– No Spoilers –
This review skips the technical stuff and focuses on the themes of the story that came through in this 2016 adaptation of a book written in 1894 by Rudyard Kipling.
I mention two Kipling poems in the review, and here’s the full text of both. The point of posting these isn’t to endorse them, it’s to make it easier to understand Kipling and the Jungle Book.
The Gods of the Copybook Headings
AS I PASS through my incarnations in every age and race,
I make my proper prostrations to the Gods of the Market Place.
Peering through reverent fingers I watch them flourish and fall,
And the Gods of the Copybook Headings, I notice, outlast them all.
We were living in trees when they met us. They showed us each in turn
That Water would certainly wet us, as Fire would certainly burn:
But we found them lacking in Uplift, Vision and Breadth of Mind,
So we left them to teach the Gorillas while we followed the March of Mankind.
We moved as the Spirit listed. They never altered their pace,
Being neither cloud nor wind-borne like the Gods of the Market Place,
But they always caught up with our progress, and presently word would come
That a tribe had been wiped off its icefield, or the lights had gone out in Rome.
With the Hopes that our World is built on they were utterly out of touch,
They denied that the Moon was Stilton; they denied she was even Dutch;
They denied that Wishes were Horses; they denied that a Pig had Wings;
So we worshipped the Gods of the Market Who promised these beautiful things.
When the Cambrian measures were forming, They promised perpetual peace.
They swore, if we gave them our weapons, that the wars of the tribes would cease.
But when we disarmed They sold us and delivered us bound to our foe,
And the Gods of the Copybook Headings said: “Stick to the Devil you know.”
On the first Feminian Sandstones we were promised the Fuller Life
(Which started by loving our neighbour and ended by loving his wife)
Till our women had no more children and the men lost reason and faith,
And the Gods of the Copybook Headings said: “The Wages of Sin is Death.”
In the Carboniferous Epoch we were promised abundance for all,
By robbing selected Peter to pay for collective Paul;
But, though we had plenty of money, there was nothing our money could buy,
And the Gods of the Copybook Headings said: “If you don’t work you die.”
Then the Gods of the Market tumbled, and their smooth-tongued wizards withdrew
And the hearts of the meanest were humbled and began to believe it was true
That All is not Gold that Glitters, and Two and Two make Four
And the Gods of the Copybook Headings limped up to explain it once more.
As it will be in the future, it was at the birth of Man
There are only four things certain since Social Progress began.

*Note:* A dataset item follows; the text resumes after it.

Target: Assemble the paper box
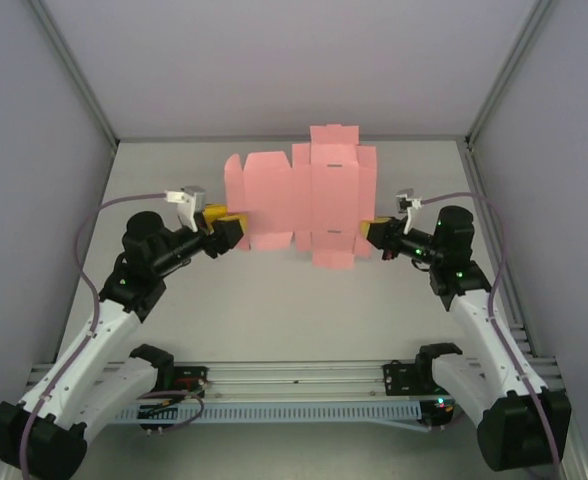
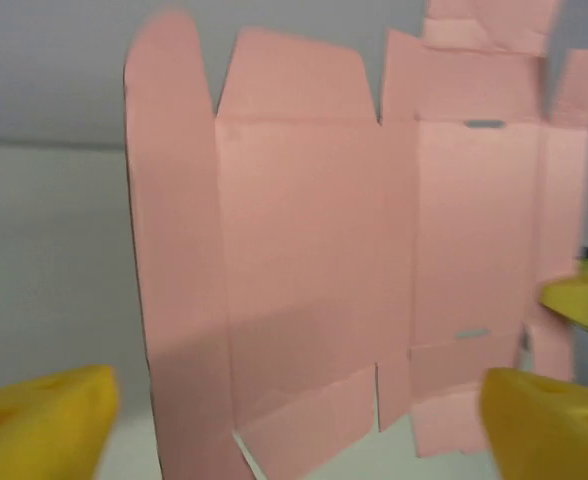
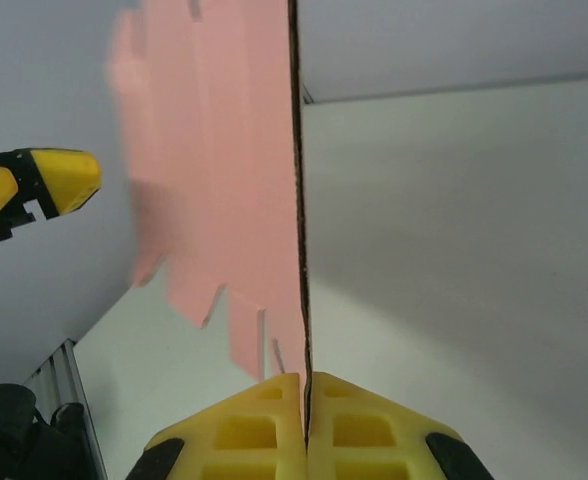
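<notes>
1. Though held upright above the table (image 1: 274, 310), looked barely begun: found the box (image 1: 309, 195) as a flat die-cut sheet, facing the arms, with no panel folded and no tab tucked.
2. Saw the right gripper (image 3: 304, 388) clamped on the sheet's right edge, pads pressed together with the card pinched between them.
3. Saw the left gripper (image 1: 226, 226) near the lower left edge, jaws wide, fingers (image 2: 44, 415) spread to either side and gripping nothing; could not tell from above whether touching the card.
4. Judged nearly everything left: creasing the panels, raising the walls, tucking flaps and tabs, closing the lid.
5. Noted a plain, matte, pale-grey table under the sheet, grey walls (image 1: 294, 60) on three sides, metal posts (image 1: 84, 90) in the far corners, and a slotted rail (image 1: 294, 372) along the near edge.
</notes>
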`<action>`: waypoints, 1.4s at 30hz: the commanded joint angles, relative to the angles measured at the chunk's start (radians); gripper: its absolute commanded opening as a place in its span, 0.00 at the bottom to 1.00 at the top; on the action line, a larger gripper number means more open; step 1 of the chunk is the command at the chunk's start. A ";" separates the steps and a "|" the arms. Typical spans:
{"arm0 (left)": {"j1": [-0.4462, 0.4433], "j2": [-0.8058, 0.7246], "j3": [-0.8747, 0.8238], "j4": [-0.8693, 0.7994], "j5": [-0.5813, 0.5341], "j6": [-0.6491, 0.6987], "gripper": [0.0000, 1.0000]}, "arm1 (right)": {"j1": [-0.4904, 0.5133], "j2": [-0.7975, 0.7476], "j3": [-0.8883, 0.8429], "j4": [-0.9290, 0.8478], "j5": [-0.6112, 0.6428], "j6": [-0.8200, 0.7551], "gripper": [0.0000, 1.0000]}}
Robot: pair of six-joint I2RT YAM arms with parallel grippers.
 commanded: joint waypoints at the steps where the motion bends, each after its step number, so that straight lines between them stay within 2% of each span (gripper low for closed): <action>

That the Dog returns to his Vomit and the Sow returns to her Mire,
And the burnt Fool’s bandaged finger goes wabbling back to the Fire;
And that after this is accomplished, and the brave new world begins
When all men are paid for existing and no man must pay for his sins,
As surely as Water will wet us, as surely as Fire will burn,
The Gods of the Copybook Headings with terror and slaughter return!
The White Man’s Burden
Take up the White Man’s burden, Send forth the best ye breed
Go bind your sons to exile, to serve your captives’ need;
To wait in heavy harness, On fluttered folk and wild—
Your new-caught, sullen peoples, Half-devil and half-child.
Take up the White Man’s burden, In patience to abide,
To veil the threat of terror And check the show of pride;
By open speech and simple, An hundred times made plain
To seek another’s profit, And work another’s gain.
Take up the White Man’s burden, The savage wars of peace—
Fill full the mouth of Famine And bid the sickness cease;
And when your goal is nearest The end for others sought,
Watch sloth and heathen Folly Bring all your hopes to nought.
Take up the White Man’s burden, No tawdry rule of kings,
But toil of serf and sweeper, The tale of common things.
The ports ye shall not enter, The roads ye shall not tread,
Go mark them with your living, And mark them with your dead.
Take up the White Man’s burden And reap his old reward:
The blame of those ye better, The hate of those ye guard—
The cry of hosts ye humour (Ah, slowly!) toward the light:—
“Why brought he us from bondage, Our loved Egyptian night?”
Take up the White Man’s burden, Ye dare not stoop to less—
Nor call too loud on Freedom To cloak your weariness;
By all ye cry or whisper, By all ye leave or do,
The silent, sullen peoples Shall weigh your gods and you.
Take up the White Man’s burden, Have done with childish days—
The lightly proferred laurel, The easy, ungrudged praise.
Comes now, to search your manhood, through all the thankless years
Cold, edged with dear-bought wisdom, The judgment of your peers!